Tidak dipungkiri bahwa secara umum faktor utama tidak berjalannya sebuah
konsep kebijakan adalah karena belum terbangun persamaan persepsi, komitmen,
tanggungjawab dan kerjasama sinergis diantara stakeholder. Kata “sinergis”
menjadi faktor penting karena Kebijakan pengembangan megaminapolitan tidak
hanya menjadi tanggung jawab Kementerian Kelautan dan Perikanan, tapi harus
disepakati sebagai kebijakan yang harus didukung penuh oleh
lembaga/kementerian lain yang terkait. Sikap “ego-sektoral” yang seringkali
muncul sejak dini harus mulai dihapus dalam pola pikir elemen bangsa ini, demi
kemajuan dan kemandirian ekonomi nasional.
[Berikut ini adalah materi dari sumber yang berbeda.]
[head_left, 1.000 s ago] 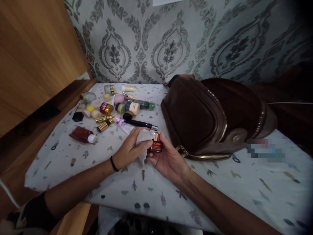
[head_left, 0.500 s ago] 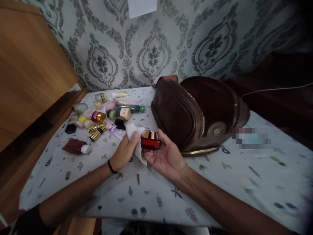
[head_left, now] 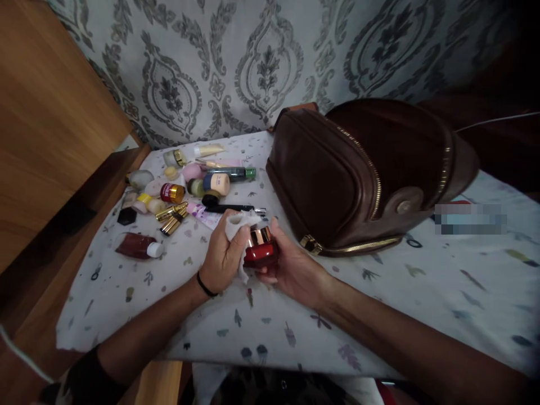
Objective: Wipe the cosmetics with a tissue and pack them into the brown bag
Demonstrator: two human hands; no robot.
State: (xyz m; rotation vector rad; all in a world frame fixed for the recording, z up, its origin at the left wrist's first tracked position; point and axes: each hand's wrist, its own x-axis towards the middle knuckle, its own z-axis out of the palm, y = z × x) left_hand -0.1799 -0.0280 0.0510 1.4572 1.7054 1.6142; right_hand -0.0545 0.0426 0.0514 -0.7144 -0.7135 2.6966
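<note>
My right hand (head_left: 293, 264) grips a red cosmetic jar (head_left: 260, 254) with a shiny copper-gold lid, fingers under and behind it. A crumpled white tissue (head_left: 238, 226) is pinched in my left hand (head_left: 223, 256), pressed against the jar's left side. Both hands are above the near middle of the table. Just behind them lie a black pen-like stick (head_left: 232, 208) and a purple-and-white tube (head_left: 201, 214). Farther left are gold lipstick-like tubes (head_left: 174, 218) and a bottle of dark red liquid (head_left: 135, 246) with a white cap, on its side.
A brown leather bag (head_left: 324, 174) with gold zips stands at the right, its top open. Several jars, a green bottle (head_left: 232, 172) and a cream tube (head_left: 210, 150) cluster at the back left. A patterned white cloth (head_left: 274, 332) covers the table. A wooden panel (head_left: 63, 84) rises at left.
The jar has turned in my right hand, and the tissue has shifted around its left side. The black stick behind my hands shows more fully. The camera view has moved slightly.
</note>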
Jika kata “Sinergitas” diimplementasikan secara nyata oleh seluruh stake holder,
maka sangat optimis “Mutiara yang terpendam dibibir Pasifik” tersebut akan
terkuak dan menjadi nilai yang sangat berharga bagi perkembangan ekonomi
nasional dan akan mampu membangun kepercayaan diri sebagai Negara yang
mampu bersaing ditataran ekonomi gobal.
Menurut pemerintah Maluku Utara, membangun Kawasan Strategis Pulau Morotai
berbasis IPTEK yang dapat memegang peranan penting dalam perdagangan bebas
skala internasional, seperti membangun fasilitas pelabuhan laut transit antar benua,
bandar udara internasional, PLTN, dan fasilitas kawasan industri strategis yang
sesuai dengan daya dukung, fungsi dan peranan Pulau Morotai ke depan.

Melihat kondisi saat ini, menurut Luky, usulan perlu dikaji lebih lanjut. Penetapan
sebuah KSN pada hakekatnya didasarkan pada pertimbangan seksama.
“Pertimbangannya adalah kawasan yang bersangkutan telah berkembang kegiatan
yang skala dan karakteristiknya dipandang memiliki dampak yang strategis secara
nasional”, imbuhnya. Sementara itu, untuk kawasan yang dipandang memiliki
potensi sebagai KSN di masa yang akan datang, kota utamanya ditetapkan sebagai
PKSN.

Selanjutnya, dalam hirarki tata ruang, penetapan Kota Daruba sebagai PKSN ini
harus ditindaklanjuti oleh Pemerintah Provinsi melalui pengembangan kapasitas
pelayanannya, sehingga dapat secara optimal berfungsi sebagai pusat kegiatan bagi
wilayah-wilayah sekitarnya, khususnya Pulau Morotai.

Usulan untuk menetapkan Pulau Morotai sebagai KSN akan memiliki konsekuensi
mengubah PP No.26/2008 tentang RTRWN. “Akan lebih baik jika hal tersebut
diusulkan pada waktu revisi RTRWN di masa yang akan datang setelah dilakukan
evaluasi terhadap perkembangan skala maupun karakteristik kegiatan di Pulau
Morotai sampai saat itu,” tandas Luky.